▶ _TASK INSTRUCTIONS_:
Every line below between the one holding "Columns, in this" and the one holding "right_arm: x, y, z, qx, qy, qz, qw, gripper", inclusive, should be copied exactly, and no other line.

▶ _Data entries_:

BEGIN

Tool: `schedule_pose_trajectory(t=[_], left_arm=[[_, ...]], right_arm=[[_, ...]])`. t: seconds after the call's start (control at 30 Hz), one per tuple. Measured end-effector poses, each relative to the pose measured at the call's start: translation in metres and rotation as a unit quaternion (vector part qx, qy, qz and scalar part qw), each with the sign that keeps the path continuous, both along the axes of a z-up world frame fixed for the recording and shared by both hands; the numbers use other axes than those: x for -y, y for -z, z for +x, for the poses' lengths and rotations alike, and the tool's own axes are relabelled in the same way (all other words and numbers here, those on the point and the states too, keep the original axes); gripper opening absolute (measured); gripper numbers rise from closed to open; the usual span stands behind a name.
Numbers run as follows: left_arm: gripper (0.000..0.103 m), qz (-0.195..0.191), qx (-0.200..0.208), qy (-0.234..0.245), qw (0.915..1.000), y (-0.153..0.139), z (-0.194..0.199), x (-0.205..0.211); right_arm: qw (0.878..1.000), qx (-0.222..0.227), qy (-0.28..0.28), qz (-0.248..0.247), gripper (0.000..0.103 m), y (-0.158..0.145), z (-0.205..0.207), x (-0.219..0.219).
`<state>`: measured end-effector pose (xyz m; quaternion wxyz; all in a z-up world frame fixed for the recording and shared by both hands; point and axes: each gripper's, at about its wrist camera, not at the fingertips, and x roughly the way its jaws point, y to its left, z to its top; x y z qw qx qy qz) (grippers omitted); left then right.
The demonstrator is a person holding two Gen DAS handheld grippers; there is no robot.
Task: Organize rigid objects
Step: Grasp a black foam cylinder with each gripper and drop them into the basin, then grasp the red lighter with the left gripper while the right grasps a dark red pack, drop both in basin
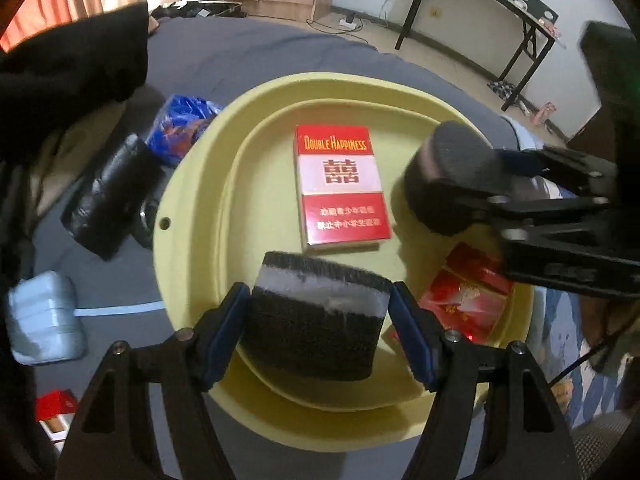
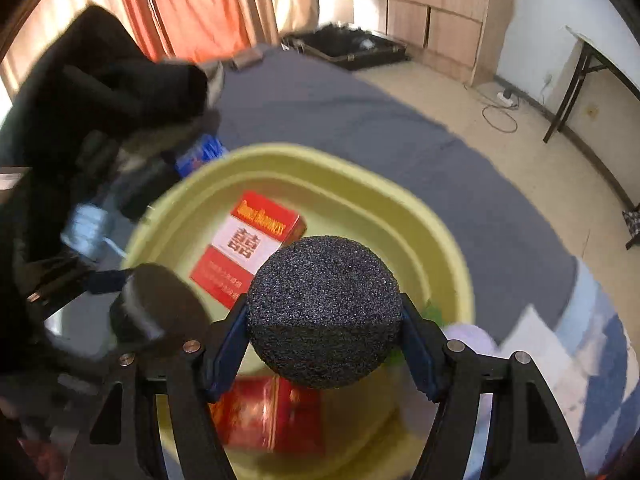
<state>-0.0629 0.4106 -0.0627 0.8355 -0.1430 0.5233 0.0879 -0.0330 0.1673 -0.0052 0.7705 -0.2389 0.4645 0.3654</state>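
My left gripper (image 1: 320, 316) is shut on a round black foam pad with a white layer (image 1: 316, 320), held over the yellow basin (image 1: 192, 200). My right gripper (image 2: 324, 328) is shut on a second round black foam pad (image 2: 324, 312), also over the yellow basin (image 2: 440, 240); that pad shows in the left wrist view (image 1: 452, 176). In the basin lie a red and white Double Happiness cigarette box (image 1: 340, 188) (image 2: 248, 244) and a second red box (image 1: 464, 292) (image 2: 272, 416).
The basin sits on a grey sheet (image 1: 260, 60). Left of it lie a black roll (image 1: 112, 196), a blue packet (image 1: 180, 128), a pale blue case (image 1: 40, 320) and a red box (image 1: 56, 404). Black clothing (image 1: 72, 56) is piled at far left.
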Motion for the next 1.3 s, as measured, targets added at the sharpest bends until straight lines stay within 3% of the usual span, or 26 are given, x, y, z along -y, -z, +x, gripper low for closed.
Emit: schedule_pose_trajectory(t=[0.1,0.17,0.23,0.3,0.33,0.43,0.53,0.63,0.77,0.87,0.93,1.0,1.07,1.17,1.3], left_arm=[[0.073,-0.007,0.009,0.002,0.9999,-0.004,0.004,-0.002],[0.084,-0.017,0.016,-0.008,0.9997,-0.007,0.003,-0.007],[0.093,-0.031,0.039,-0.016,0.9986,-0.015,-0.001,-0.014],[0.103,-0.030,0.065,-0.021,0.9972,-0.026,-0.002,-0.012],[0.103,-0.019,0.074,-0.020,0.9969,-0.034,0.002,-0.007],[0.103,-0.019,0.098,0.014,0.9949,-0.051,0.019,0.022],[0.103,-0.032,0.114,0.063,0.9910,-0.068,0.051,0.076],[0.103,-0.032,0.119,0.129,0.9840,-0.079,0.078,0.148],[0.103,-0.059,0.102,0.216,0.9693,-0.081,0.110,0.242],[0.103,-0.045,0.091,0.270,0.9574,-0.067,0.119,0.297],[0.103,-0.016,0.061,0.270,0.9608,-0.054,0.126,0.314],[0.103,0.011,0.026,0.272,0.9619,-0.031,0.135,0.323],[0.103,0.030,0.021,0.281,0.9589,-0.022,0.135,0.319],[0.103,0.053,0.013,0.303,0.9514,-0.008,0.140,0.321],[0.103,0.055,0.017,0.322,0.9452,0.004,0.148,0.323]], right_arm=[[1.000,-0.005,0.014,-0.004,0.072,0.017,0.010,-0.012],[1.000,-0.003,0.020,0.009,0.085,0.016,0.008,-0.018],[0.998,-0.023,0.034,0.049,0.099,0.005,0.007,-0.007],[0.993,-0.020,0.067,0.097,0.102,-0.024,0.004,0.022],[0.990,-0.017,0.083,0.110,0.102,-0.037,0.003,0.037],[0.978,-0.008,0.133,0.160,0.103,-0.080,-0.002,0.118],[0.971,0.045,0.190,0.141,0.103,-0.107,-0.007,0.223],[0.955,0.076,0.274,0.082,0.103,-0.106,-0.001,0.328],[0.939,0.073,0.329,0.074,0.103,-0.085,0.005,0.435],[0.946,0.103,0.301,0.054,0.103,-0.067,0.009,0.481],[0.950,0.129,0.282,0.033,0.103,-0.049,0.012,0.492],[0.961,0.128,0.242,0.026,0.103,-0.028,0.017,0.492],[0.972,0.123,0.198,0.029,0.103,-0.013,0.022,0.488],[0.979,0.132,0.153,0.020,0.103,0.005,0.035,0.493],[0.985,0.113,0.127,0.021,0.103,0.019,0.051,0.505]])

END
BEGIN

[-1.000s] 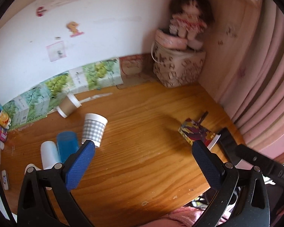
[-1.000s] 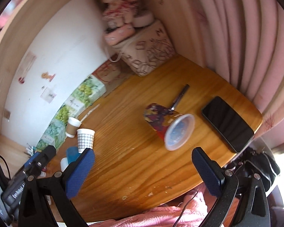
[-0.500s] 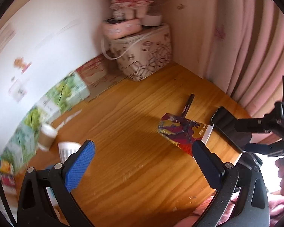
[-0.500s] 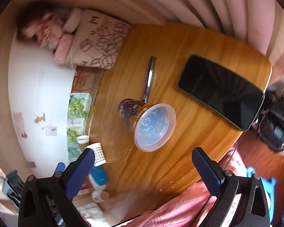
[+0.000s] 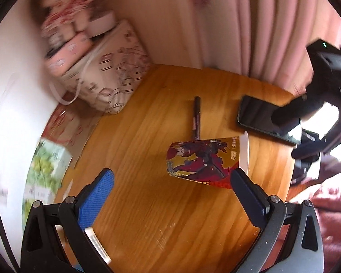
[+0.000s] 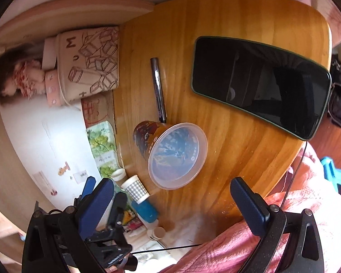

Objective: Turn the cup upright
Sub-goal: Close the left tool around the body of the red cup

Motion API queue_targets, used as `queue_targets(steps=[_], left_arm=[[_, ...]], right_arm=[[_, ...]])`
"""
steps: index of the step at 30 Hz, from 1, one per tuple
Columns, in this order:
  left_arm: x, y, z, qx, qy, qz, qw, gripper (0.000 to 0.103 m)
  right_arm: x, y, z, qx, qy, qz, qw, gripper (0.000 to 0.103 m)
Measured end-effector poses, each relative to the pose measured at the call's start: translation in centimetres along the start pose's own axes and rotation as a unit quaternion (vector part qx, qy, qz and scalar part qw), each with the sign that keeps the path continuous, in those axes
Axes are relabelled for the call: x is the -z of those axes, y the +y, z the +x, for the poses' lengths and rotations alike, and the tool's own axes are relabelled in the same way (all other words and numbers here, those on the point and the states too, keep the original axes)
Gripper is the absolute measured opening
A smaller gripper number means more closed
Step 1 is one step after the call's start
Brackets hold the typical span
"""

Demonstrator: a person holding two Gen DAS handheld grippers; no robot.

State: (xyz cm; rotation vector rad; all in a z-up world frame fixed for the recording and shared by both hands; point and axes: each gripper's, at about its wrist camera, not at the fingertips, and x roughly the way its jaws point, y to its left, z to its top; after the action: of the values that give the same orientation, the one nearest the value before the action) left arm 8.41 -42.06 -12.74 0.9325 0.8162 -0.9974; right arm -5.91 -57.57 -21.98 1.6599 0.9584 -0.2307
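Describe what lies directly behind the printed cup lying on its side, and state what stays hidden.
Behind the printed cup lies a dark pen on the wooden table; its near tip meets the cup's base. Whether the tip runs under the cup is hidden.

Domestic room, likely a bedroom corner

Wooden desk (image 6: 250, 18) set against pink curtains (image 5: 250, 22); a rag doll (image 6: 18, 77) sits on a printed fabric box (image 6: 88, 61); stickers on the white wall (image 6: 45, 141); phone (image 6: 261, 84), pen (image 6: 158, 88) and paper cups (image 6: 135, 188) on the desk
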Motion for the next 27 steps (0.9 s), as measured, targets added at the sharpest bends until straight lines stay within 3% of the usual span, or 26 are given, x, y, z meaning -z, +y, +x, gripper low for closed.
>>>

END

▶ _FINISHED TASK_:
Columns, in this order:
  left_arm: x, y, z, qx, qy, qz, qw, gripper (0.000 to 0.103 m)
  right_arm: x, y, z, qx, qy, qz, qw, gripper (0.000 to 0.103 m)

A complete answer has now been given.